Assume that the metric tensor depends on r and t. Then, the field equations, Equation (1), take the following form:

$E_1^1=-\frac{1}{r^2{g}^2}\left[g\left(r{g^{\prime }}_{44}-g_{14}^2\right)+2r{g}_{44}{\stackrel{\dot{}}{g}}_{14}-r{g}_{14}{\stackrel{\dot{}}{g}}_{44}\right]=\chi T_1^1$ (16)

$\begin{array}{c}{E}_2^2=\frac{1}{4r{g}^2}(4g_{14}{g}_{44}{g^{\prime }}_{14}-4g_{14}^2{g^{\prime }}_{44}-2g_{44}{g^{\prime }}_{44}-2r{g}_{44}{g^{″}}_{44}+r{g^{\prime }}_{44}^2-2r{g}_{14}^2{g^{″}}_{44}\\ +2r{g}_{14}{g^{\prime }}_{14}{g^{\prime }}_{44}-4g_{44}{\stackrel{\dot{}}{g}}_{14}+2g_{14}{\stackrel{\dot{}}{g}}_{44}+4r{g}_{14}{g^{\prime }}_{14}{\stackrel{\dot{}}{g}}_{14}+2r{g^{\prime }}_{14}{\stackrel{\dot{}}{g}}_{44}-4rg{{\stackrel{\dot{}}{g}}^{\prime }}_{14})\\ =\chi T_2^2\end{array}$ (17)

$E_4^4=\frac{g_{14}}{r^2{g}^2}\left(2r{g}_{44}{g^{\prime }}_{14}+g{g}_{14}-r{g}_{14}{g^{\prime }}_{44}\right)=\chi T_4^4$ (18)

$E_1^4=-\frac{g_{14}{g}^{\prime }}{r{g}^2}=\chi T_1^4$ (19)

$E_4^1=-\frac{g_{14}}{r{g}^2}\left(2g_{44}{\stackrel{\dot{}}{g}}_{14}-g_{14}{\stackrel{\dot{}}{g}}_{44}\right)=\chi T_4^1,g=g_{44}+g_{14}^2$ (20)

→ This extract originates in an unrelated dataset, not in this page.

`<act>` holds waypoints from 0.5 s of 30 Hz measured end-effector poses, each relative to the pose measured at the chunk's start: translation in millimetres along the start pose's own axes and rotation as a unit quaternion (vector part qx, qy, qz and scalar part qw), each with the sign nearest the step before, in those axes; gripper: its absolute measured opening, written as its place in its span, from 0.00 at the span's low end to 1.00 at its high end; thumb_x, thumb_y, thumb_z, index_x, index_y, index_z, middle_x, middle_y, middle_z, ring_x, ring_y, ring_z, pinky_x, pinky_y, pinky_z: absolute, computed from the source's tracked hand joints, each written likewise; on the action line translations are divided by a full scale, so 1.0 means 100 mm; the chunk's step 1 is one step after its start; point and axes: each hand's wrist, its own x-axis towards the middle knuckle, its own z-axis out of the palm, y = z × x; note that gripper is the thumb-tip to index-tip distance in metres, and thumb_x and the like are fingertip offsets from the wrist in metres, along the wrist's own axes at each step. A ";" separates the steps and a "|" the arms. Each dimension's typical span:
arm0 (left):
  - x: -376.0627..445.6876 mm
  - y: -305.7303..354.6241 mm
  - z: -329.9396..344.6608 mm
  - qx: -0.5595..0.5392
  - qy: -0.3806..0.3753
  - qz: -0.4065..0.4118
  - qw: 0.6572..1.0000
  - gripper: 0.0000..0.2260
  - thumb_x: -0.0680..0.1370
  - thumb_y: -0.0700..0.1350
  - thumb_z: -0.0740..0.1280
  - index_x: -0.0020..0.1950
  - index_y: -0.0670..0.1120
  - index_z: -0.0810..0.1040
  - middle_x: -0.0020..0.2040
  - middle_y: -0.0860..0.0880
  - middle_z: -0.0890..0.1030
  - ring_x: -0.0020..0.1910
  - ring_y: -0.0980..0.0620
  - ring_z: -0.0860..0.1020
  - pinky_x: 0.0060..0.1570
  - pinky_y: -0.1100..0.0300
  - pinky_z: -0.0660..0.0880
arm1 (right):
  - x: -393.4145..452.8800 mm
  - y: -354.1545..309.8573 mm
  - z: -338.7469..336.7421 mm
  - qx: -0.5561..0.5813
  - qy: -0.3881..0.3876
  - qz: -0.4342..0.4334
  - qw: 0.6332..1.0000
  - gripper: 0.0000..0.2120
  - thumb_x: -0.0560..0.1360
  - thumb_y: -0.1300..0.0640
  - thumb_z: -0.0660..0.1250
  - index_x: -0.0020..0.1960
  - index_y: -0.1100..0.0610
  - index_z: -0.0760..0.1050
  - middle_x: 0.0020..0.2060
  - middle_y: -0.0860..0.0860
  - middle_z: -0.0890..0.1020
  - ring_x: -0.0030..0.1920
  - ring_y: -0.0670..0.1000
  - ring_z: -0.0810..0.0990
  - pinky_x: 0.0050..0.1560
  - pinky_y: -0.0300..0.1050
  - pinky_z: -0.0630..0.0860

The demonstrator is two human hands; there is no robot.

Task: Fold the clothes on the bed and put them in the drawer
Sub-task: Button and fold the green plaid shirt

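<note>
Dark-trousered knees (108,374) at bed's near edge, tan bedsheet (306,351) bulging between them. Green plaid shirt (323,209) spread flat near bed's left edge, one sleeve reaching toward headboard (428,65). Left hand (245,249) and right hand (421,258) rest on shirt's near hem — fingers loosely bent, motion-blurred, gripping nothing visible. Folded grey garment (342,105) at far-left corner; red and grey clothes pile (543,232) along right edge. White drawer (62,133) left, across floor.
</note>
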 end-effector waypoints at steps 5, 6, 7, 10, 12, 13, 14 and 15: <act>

Here, ${(\cdot )}^{\prime }=\partial (\cdot )/\partial r$ and $\cdot (\cdot )=\partial /c\partial t$ . The energy-momentum tensor satisfies conservation Equation (4), i.e.,

${\left(T_1^1\right)}^{\prime }+\frac{2}{r}\left(T_1^1-T_2^2\right)+\frac{{g^{\prime }}_{44}}{2g}\left(T_1^1-T_4^4\right)+\frac{g_{14}{g^{\prime }}_{44}}{2g}{T}_1^4+\frac{{g^{\prime }}_{14}}{g}{T}_4^1+{\stackrel{\dot{}}{T}}_1^4+\frac{\stackrel{\dot{}}{g}}{2g}{T}_1^4=0$ (21)

$\begin{array}{l}r{g^{\prime }}_{44}\left[g_{14}\left(T_1^1-T_4^4\right)-g_{44}{T}_1^4\right]+2g\left[r{\stackrel{\dot{}}{T}}_4^4+r(T_4^1{)}^{\prime }+2T_4^1\right]+2r{g}_{14}{g^{\prime }}_{14}{T}_4^1\\ -2r{g}_{44}{\stackrel{\dot{}}{g}}_{14}{T}_1^4+r{g}_{14}{\stackrel{\dot{}}{g}}_{44}{T}_1^4=0\end{array}$ (22)

As follows from Equations (1) and (4), the Einstein tensor $E_i^j$ expressed in terms of the metric tensor by Equations (16)-(20) satisfies Equations (21) and (22) which means that only three of five Equations (16)-(20) are mutually independent.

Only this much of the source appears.